Does this mean your riser has somewhat a rubberized feel to it?


----------



## julle (Mar 1, 2009)

Also available in a spray can


----------



## ghost_STi (Jul 25, 2010)

julle said:


> I was thinking of plastidipping my riser to. How is it holding up? i'm thinking of not spraying the pockets or at least not the part that's in contact with my limbs, I've never used plastidip before but i'm afraid that if it get's damaged somewhere the whole thing peels of very quickly. And did you use plastidips own clear coat, i heard you can't use just any clear coat?


I took off all the parts that I could, then just did 5 full coats. I've been spray painting for a long time, and it's very important to use proper techniques when spraying. I used the plastidip "Glossifier", the standard clear won't work properly. It'll make the plastidip very soft. No issues with peeling, just prep VERY thoroughly and wrap the handle area because the finger sling will rub constantly and cause a lot of friction.



archerynooblol said:


> By plastidip, do you mean this stuff? http://www.tapplastics.com/uploads/products/Plasti_Dip-xl.jpg
> 
> Does this mean your riser has somewhat a rubberized feel to it?


It's a bit rubberized in feel, yes. I use the blaze spray can dip that julle posted. Here are some pics of my friend's bow that I did in flat black


----------



## rembrandt (Jan 17, 2004)

Both bows look great but does it (plasti dip) stand up to bumps and brusies?


----------



## limbwalker (Sep 26, 2003)

Dat boy's got skeelz  

Love it.


----------



## ghost_STi (Jul 25, 2010)

rembrandt said:


> Both bows look great but does it (plasti dip) stand up to bumps and brusies?


With sufficient time to heal and enough coats, it's actually very durable.
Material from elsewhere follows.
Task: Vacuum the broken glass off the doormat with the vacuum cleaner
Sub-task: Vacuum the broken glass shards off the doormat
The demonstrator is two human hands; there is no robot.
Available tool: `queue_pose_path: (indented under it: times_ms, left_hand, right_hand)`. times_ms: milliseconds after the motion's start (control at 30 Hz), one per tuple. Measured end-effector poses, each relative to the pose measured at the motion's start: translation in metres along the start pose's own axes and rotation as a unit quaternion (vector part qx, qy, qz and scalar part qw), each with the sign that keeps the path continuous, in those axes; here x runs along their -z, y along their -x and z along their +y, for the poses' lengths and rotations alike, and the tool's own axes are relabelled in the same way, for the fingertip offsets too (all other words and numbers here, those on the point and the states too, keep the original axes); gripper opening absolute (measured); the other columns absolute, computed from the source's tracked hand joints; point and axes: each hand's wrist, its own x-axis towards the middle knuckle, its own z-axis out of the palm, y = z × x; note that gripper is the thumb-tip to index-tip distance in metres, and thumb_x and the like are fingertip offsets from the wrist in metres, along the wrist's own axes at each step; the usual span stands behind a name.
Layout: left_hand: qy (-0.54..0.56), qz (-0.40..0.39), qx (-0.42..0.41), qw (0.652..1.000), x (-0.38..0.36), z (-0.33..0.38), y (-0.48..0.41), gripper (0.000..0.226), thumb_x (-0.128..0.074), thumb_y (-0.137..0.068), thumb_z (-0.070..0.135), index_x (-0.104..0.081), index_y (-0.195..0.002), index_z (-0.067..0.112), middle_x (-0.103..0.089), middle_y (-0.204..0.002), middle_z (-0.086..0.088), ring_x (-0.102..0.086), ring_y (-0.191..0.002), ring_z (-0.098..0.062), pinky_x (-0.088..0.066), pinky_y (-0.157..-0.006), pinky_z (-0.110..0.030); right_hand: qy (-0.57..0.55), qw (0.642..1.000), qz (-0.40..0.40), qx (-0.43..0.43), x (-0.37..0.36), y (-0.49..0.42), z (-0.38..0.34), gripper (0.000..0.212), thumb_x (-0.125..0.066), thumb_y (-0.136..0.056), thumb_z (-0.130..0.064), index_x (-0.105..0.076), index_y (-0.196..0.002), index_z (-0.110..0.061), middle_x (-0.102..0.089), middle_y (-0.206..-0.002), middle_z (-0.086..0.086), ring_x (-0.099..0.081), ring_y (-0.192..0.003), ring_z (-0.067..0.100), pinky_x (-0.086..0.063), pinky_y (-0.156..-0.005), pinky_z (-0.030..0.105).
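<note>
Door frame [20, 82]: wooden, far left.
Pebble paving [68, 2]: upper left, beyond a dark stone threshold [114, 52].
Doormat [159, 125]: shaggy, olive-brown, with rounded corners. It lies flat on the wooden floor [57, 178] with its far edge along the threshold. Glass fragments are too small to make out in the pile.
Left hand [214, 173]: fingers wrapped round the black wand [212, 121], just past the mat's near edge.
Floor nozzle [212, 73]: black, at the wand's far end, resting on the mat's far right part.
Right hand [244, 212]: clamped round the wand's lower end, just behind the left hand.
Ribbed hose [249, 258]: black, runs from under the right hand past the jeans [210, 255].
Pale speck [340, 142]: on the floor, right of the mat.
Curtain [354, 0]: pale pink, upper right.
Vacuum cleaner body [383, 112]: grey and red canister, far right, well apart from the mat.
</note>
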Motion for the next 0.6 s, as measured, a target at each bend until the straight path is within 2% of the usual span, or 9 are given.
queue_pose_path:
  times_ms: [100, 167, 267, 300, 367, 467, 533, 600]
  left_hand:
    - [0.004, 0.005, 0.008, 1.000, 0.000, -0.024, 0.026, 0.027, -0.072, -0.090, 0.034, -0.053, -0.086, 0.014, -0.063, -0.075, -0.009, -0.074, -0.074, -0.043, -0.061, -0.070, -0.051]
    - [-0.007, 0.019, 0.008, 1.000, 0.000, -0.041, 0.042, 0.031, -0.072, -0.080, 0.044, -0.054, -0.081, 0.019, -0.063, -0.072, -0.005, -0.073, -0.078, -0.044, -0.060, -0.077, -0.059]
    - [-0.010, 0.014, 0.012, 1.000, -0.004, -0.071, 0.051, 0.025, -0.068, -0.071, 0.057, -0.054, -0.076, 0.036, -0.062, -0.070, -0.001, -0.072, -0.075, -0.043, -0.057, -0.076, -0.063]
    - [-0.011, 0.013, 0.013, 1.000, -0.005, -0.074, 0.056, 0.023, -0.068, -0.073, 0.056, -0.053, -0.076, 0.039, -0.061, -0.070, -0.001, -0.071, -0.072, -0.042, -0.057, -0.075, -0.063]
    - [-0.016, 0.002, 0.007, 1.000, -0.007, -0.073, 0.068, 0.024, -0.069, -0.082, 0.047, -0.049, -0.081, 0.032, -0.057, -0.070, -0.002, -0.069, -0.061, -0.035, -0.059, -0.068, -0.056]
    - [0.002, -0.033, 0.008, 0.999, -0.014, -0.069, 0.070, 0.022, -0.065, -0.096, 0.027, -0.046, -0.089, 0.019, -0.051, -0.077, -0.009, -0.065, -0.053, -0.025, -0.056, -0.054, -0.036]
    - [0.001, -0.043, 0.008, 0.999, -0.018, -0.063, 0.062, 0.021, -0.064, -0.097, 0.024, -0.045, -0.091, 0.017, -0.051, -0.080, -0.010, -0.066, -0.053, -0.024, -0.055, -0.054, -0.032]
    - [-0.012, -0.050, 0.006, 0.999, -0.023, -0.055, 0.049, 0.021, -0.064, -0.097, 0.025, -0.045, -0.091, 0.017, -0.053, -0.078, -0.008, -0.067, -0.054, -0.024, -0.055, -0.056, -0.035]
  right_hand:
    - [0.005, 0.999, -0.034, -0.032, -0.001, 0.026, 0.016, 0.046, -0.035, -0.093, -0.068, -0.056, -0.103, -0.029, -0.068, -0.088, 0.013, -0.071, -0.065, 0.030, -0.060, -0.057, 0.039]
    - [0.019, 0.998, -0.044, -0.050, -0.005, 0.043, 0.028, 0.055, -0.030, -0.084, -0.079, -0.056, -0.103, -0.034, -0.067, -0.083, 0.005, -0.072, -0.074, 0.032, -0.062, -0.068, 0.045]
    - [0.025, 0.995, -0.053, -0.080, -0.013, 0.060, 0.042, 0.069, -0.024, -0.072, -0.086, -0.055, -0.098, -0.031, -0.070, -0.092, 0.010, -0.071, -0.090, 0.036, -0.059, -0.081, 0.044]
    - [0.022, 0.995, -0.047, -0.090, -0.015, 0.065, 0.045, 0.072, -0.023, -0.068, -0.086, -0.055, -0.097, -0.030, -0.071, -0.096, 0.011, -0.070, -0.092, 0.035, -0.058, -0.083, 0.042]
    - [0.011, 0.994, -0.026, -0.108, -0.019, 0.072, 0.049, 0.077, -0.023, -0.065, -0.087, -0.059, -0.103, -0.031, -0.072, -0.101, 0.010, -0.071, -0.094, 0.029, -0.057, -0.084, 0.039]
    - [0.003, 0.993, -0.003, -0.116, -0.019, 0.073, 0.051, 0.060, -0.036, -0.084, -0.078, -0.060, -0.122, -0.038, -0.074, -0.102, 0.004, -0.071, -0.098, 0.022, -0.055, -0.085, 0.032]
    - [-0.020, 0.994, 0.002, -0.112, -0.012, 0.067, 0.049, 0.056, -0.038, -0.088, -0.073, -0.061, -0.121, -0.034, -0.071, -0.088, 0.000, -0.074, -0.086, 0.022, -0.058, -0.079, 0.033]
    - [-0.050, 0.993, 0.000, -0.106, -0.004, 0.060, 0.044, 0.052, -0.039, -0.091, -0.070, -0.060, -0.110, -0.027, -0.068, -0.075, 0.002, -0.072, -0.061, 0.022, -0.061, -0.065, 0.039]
People have been using Plastidip on Cars and they have held up to the test very well!




limbwalker said:


> Dat boy's got skeelz
> 
> Love it.


lol thank you!


----------



## ArtV (Jan 29, 2008)

very cool...how did you protect the limb pockets?


----------



## ghost_STi (Jul 25, 2010)

On the nexus, I presume you're asking, I didn't really protect it. I shot it the way it was and have absolutely no issues. The limbs obviously made a tiny dimple where the limb attaches, but that's hardly noticeable.


JUST AN FYI: If anyone would like for their bow to be custom dipped in either Black, White, Green, Pink, Yellow, Orange, or Copper, let me know. Local guys preferred so we don't have to bother with shipping.. lol


----------



## ghost_STi (Jul 25, 2010)

Helix in Fluorescent Yellow.


----------



## gairsz (Mar 6, 2008)

I have been planing on doing this for awhile. This thread got me off my but to get it done.


----------



## gairsz (Mar 6, 2008)




----------



## Blades (Jun 25, 2012)

Would you maybe be willing to do this for members? Since you have been spraying for a long time and I can't really use spray paint in my apartment....


----------



## limbwalker (Sep 26, 2003)

Gary, why would you do that to a riser? LOL!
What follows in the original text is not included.